**Assignment:**
In the data below, find the line that contains "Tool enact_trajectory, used" and the line that contains "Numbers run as". Copy both, plus every line between them, exactly.

☆ ☆ ☆ ☆

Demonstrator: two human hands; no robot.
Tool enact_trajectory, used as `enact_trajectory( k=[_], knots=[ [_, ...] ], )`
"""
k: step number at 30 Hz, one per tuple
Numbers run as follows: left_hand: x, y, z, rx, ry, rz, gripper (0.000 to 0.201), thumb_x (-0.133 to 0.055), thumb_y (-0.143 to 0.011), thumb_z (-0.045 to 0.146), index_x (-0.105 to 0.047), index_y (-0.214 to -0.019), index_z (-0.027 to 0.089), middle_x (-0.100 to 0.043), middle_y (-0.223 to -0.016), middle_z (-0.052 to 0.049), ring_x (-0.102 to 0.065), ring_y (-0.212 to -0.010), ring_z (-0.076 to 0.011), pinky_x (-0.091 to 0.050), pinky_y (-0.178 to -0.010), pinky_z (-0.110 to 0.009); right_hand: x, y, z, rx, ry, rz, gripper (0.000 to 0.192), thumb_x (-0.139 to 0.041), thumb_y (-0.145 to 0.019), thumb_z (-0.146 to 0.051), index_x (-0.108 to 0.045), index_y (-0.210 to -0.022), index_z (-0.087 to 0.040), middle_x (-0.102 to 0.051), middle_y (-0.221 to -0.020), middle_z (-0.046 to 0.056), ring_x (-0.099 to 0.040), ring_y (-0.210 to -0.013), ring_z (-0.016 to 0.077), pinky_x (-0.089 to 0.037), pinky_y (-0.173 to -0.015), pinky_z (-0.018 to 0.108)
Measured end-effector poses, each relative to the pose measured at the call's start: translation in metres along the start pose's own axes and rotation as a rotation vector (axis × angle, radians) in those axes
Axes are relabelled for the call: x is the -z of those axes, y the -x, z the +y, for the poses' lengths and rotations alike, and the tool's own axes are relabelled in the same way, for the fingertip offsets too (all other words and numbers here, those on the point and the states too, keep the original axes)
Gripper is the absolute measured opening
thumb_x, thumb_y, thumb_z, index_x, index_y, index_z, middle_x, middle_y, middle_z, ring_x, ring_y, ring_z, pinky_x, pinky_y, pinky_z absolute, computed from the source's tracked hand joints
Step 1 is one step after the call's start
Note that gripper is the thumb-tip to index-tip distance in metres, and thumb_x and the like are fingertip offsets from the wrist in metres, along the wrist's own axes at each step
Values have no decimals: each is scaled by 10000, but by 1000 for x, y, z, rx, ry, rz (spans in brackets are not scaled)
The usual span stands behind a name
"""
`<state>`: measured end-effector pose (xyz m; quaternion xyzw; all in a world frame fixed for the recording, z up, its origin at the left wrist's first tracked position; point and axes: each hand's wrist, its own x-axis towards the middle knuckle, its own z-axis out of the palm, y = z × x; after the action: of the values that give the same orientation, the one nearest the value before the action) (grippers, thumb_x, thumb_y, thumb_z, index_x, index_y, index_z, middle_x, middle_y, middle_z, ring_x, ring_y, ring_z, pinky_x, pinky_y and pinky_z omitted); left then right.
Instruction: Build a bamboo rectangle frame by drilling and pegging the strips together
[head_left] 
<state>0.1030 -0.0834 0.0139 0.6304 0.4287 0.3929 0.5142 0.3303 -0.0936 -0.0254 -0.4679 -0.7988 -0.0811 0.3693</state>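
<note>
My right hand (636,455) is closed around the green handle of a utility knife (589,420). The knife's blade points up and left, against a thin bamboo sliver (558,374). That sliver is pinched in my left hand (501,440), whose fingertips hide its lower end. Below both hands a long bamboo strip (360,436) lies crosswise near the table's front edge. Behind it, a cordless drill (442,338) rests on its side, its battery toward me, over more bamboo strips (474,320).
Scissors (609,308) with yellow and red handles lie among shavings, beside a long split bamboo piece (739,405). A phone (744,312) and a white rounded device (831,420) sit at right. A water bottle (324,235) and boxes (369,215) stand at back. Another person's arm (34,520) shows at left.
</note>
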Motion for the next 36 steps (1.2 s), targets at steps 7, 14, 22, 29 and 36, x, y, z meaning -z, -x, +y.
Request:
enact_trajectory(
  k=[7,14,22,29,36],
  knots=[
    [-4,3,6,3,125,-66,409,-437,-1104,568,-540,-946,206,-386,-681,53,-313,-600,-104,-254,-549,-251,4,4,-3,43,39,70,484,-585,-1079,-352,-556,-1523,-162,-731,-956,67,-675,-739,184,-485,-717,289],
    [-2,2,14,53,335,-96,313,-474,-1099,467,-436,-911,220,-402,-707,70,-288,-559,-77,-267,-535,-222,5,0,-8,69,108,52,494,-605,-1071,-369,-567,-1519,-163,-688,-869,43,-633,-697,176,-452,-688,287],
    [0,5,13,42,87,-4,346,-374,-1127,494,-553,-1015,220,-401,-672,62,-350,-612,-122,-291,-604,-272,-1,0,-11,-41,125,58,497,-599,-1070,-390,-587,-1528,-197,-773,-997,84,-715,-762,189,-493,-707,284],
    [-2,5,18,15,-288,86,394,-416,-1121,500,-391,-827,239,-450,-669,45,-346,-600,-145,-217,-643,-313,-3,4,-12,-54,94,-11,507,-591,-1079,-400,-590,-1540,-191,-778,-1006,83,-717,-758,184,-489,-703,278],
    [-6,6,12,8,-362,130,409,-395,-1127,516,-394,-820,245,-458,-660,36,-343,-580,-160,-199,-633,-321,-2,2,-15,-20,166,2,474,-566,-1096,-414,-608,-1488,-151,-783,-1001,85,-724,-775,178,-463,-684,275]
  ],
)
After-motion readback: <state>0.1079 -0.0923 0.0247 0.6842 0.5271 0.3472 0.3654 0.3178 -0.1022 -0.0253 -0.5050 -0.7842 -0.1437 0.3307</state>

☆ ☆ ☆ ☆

**Final answer:**
Tool enact_trajectory, used as `enact_trajectory( k=[_], knots=[ [_, ...] ], )`
"""
k: step number at 30 Hz, one per tuple
Numbers run as follows: left_hand: x, y, z, rx, ry, rz, gripper (0.000 to 0.201), thumb_x (-0.133 to 0.055), thumb_y (-0.143 to 0.011), thumb_z (-0.045 to 0.146), index_x (-0.105 to 0.047), index_y (-0.214 to -0.019), index_z (-0.027 to 0.089), middle_x (-0.100 to 0.043), middle_y (-0.223 to -0.016), middle_z (-0.052 to 0.049), ring_x (-0.102 to 0.065), ring_y (-0.212 to -0.010), ring_z (-0.076 to 0.011), pinky_x (-0.091 to 0.050), pinky_y (-0.178 to -0.010), pinky_z (-0.110 to 0.009); right_hand: x, y, z, rx, ry, rz, gripper (0.000 to 0.192), thumb_x (-0.139 to 0.041), thumb_y (-0.145 to 0.019), thumb_z (-0.146 to 0.051), index_x (-0.108 to 0.045), index_y (-0.210 to -0.022), index_z (-0.087 to 0.040), middle_x (-0.102 to 0.051), middle_y (-0.221 to -0.020), middle_z (-0.046 to 0.056), ring_x (-0.099 to 0.040), ring_y (-0.210 to -0.013), ring_z (-0.016 to 0.077), pinky_x (-0.089 to 0.037), pinky_y (-0.173 to -0.015), pinky_z (-0.018 to 0.108)

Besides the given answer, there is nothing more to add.